FWIW I understand that on transport aircraft (and indeed any aircraft designed for long periods of straight&level cruising) the wing incidence is chosen such that the rear fuselage is aligned to the airflow to reduce drag, and the airflow has significant downwash aft of the wings as a result of generating all that lift. Thus the aeroplane "sits" nose-up. This does mean that the forward fuselage has a significant angle of attack, but the drag produced by that is less than the drag that would be produced by the rear fuselage if flown with the fuselage in a level attitude. Obviously as the fuel is burned off the required wing AoA reduces, and that's why for VERY long ranges the optimum approach is to cruise-climb so that the required AoA increases at the same rate as the fuel-burn decreases it (if you see what I mean).

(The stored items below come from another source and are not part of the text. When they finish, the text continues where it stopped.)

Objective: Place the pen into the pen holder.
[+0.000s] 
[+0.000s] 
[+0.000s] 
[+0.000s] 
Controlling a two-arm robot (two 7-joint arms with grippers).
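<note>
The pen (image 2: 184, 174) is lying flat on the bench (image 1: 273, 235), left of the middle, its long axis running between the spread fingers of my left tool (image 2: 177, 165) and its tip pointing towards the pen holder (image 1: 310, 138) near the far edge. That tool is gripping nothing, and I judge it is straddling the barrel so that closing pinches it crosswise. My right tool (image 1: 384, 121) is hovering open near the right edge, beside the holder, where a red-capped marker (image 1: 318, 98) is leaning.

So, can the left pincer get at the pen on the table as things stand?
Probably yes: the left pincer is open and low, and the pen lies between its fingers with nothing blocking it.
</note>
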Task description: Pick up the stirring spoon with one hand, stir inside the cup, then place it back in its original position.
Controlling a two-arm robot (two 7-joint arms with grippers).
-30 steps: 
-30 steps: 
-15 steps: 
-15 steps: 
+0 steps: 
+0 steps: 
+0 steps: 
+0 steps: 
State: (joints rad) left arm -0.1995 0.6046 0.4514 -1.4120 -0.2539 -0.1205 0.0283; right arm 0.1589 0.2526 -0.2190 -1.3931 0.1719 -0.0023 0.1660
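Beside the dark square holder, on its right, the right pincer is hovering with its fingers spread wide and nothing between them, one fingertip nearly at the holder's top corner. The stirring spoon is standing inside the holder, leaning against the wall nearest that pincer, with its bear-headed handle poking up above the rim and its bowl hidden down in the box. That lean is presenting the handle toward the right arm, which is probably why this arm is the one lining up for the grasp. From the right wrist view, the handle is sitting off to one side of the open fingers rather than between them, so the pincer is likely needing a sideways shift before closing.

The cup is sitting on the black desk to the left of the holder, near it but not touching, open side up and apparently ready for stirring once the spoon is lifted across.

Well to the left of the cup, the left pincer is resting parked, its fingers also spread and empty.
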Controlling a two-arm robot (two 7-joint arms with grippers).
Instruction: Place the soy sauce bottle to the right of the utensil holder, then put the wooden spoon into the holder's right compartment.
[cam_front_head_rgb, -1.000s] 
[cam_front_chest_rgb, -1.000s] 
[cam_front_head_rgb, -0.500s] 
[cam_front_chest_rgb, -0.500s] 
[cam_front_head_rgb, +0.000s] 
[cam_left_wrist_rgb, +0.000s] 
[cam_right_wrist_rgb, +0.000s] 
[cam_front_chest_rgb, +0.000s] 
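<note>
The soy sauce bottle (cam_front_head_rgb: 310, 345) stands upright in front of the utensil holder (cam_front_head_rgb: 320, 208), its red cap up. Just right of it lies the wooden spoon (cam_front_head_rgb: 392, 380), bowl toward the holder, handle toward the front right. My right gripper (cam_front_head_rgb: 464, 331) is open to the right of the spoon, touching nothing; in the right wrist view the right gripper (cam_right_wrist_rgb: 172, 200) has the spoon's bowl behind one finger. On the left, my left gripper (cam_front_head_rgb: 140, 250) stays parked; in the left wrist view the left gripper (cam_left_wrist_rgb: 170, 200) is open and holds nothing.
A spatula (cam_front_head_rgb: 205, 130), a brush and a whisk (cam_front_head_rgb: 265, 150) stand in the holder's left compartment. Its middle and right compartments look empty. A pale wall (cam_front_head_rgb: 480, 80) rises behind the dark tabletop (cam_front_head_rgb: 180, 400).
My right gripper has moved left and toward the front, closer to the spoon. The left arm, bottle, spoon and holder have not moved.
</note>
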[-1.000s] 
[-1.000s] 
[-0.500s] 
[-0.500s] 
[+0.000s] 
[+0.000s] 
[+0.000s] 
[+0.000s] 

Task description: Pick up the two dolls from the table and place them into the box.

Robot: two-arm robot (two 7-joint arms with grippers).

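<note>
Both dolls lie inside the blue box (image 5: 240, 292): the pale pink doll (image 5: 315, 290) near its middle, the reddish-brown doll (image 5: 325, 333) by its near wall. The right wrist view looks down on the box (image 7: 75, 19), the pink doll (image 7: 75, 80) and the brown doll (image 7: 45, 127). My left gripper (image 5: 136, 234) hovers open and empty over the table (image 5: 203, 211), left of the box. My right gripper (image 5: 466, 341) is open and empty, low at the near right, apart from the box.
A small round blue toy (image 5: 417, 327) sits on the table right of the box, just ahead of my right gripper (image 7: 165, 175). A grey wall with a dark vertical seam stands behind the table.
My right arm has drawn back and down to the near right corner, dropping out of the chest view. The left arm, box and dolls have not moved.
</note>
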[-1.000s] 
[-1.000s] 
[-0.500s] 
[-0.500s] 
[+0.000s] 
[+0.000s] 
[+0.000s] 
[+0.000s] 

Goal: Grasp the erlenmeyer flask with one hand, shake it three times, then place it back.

Someone mentioned using fuselage lift as a contribution to the overall lift - actually you don't want to do this. The reason is simply that the fuselage is very bad at developing lift because it has such a tiny aspect ratio. So each pound of lift (on old money) that you get from the fuselage produces about 30 times the induced drag that you'd get by developing the same amount of lift from the wings. So you really, really want the fuselage to be as close as possible to zero lift coefficient, and that could also be why the wing incidence is chosen to get zero AoA on as much of the fuselage as possible in the cruise.